É lamentável ver, mais uma vez, questões caras ao judaísmo e à humanidade em geral serem banalizadas e emuladas, ofendendo a memória das vítimas e dos sobreviventes, em um momento já tão difícil do nosso país e do mundo".
Também o Museu do Holocausto de Curitiba protestou. Depois de fazer considerações sobre o frequente emprego do nazismo como símbolo do mal e do que pode haver de impertinente nisso, considera a entidade:
"O material divulgado pela Secretaria Especial de Comunicação Social (Secom), órgão da Presidência da República (...) faz uma mistura entre um versículo bíblico já utilizado em campanha eleitoral e o infame dizer do portão do complexo de extermínio de Auschwitz-Birkenau - "Arbeit macht frei" (o trabalho liberta) - para promover políticas governamentais.
(...)
Diferentemente de menções ao nazismo como metonímia do mal, estes discursos enaltecem ideologicamente políticas análogas às nazistas, demonstrando a continuidade de aspectos de tal doutrina no presente, merecendo posicionamentos firmes por parte do Museu. A inconveniente frase "O trabalho liberta" converteu-se em símbolo da estratégia nazista para enganar suas vítimas com a falsa sensação de liberdade e sobrevivência por meio do trabalho.
(...)
Repudiamos, em tom de alerta à sociedade, a peça publicitária da Secom e demandamos deste órgão imediata retratação e correção - não apenas pela escolha de palavras, mas por seu sentido que, infelizmente, ratifica a presença atual de elementos que, décadas atrás, constituíram o nazismo.
As respectivas íntegras estão aqui e aqui.
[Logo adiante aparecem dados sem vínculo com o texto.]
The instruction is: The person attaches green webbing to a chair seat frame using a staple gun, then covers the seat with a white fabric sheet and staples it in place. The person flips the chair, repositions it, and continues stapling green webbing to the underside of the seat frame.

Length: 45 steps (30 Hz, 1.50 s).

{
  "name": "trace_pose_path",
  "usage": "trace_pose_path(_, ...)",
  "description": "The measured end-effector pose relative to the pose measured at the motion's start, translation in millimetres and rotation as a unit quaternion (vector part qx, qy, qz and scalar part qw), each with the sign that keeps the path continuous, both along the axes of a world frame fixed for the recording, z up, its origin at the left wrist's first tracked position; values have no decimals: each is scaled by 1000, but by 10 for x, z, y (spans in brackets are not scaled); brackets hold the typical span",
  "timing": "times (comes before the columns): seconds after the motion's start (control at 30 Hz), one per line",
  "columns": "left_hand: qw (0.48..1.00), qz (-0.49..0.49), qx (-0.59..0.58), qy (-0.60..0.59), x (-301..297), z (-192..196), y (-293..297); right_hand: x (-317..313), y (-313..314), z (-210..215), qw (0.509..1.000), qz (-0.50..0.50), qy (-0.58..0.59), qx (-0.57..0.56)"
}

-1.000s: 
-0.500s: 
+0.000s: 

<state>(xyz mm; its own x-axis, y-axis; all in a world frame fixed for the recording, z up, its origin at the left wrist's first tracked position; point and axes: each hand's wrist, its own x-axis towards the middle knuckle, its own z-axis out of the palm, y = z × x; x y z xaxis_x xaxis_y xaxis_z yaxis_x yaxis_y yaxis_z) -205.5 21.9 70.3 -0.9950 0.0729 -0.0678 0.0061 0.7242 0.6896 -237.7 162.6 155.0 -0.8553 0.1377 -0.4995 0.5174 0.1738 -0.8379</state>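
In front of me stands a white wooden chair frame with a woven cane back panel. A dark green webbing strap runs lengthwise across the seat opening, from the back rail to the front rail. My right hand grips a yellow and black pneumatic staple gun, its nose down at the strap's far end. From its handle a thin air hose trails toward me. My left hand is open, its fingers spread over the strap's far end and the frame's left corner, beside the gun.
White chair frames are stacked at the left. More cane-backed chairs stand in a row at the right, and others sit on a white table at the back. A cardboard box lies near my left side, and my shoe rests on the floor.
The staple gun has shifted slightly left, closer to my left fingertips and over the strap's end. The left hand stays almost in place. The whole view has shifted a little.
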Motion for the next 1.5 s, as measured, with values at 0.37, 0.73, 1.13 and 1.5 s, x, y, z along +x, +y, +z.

O presidente do Senado, Davi Alcolumbre (DEM-AP), que é judeu, afirmou: "Nada que lembre o nazismo pode ser visto com bons olhos. Para nós, judeus, o campo de extermínio de Auschwitz é um pesadelo eterno".
É bom saber que essas entidades estão atentas. Outras, no entanto, preferiram o silêncio. A reação seletiva — depende de onde parte a ofensa — em casos assim sempre abre um flanco para que, no futuro, outros tantos resolvam trilhar o mesmo caminho, de sorte, então, que o nefando já não pareça tão grave.
Lamento pelos judeus e não judeus que silenciaram diante da infâmia. Como costumo dizer, todos estão fazendo história. E serão cobrados por isso.